À ce titre, les auteur·ices du rapport formulent 89 recommandations, qui incluent des volets scientifiques, technologiques, juridiques et politiques. Elles visent à traquer indirectement « les ramifications criminelles » qui accompagnent la pêche illégale.

Elle s’attaqueraient par exemple « à l’état des bateaux et la sécurité des équipages, établissant des bases solides pour des pratiques maritimes responsables », souligne la Fondation de la Mer. Celle-ci espère ainsi assurer la protection des environnements marins et des droits humains.
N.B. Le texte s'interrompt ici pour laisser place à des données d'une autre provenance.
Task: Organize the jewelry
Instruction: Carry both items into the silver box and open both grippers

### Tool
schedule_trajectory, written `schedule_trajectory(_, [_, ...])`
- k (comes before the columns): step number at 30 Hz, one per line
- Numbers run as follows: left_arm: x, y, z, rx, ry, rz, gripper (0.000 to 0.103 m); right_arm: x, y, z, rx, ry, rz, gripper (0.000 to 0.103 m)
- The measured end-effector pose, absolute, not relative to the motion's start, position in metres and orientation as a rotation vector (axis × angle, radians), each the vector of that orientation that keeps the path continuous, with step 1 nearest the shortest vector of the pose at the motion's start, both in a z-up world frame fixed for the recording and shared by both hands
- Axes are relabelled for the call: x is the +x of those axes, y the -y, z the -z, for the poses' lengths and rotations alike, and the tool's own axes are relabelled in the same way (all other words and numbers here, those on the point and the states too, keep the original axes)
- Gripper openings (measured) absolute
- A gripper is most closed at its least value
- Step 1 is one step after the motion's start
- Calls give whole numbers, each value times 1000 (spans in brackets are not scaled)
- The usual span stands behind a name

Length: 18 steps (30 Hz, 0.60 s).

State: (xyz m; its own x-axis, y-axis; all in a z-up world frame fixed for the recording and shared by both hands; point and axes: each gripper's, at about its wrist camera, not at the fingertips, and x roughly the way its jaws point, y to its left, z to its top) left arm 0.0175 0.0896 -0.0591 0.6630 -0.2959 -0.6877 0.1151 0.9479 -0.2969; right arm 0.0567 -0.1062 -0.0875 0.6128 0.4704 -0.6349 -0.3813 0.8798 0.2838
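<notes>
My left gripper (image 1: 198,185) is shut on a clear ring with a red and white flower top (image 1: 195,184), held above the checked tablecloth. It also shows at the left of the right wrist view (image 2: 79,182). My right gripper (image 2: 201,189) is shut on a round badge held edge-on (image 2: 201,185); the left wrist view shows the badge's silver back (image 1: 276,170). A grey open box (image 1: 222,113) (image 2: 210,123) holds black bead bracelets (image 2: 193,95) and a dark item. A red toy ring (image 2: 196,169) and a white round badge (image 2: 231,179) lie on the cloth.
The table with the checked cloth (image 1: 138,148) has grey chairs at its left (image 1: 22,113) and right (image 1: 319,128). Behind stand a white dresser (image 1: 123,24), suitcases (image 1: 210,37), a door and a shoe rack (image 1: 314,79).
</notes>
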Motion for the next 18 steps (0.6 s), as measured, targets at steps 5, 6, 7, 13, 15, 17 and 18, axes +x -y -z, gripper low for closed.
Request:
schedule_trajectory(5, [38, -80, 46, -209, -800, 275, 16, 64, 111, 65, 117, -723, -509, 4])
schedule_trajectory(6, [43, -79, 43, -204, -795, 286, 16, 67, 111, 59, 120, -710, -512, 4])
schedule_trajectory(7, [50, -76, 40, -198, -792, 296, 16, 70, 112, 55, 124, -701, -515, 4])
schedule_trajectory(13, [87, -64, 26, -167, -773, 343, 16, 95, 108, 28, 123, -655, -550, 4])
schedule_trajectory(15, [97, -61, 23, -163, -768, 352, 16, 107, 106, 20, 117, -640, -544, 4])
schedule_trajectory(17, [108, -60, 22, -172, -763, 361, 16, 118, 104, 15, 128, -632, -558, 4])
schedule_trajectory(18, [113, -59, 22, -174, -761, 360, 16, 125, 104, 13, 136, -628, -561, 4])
Une « diplomatie de la pêche » ambitieuse

Finalement, l’organisation préconise la mise en œuvre d’une véritable « diplomatie de la pêche », une responsabilité spécifique qui incombe selon elle à l’Union européenne, la plus grande importatrice de poisson au monde. « Quand on a une puissance de marché, une puissance d’acheteur, il faut l’utiliser pour imposer des règles aux pays d’où on importe les produits de la mer », assure encore Sabine Roux de Bézieux auprès de RFI.

« L’Union européenne a un système de cartons jaunes et rouges qu’elle utilise pour bloquer des pays qui ne mettent pas en œuvre des règlementations pour lutter contre la pêche illégale. Ça fonctionne. La Fondation de la Mer recommande d’utiliser ces cartons d’avantage et que l’Union Européenne impose — aux pays d’où elle importe des produits — les mêmes règles que celles qu’elle impose aux pêcheurs dans ses propres eaux. »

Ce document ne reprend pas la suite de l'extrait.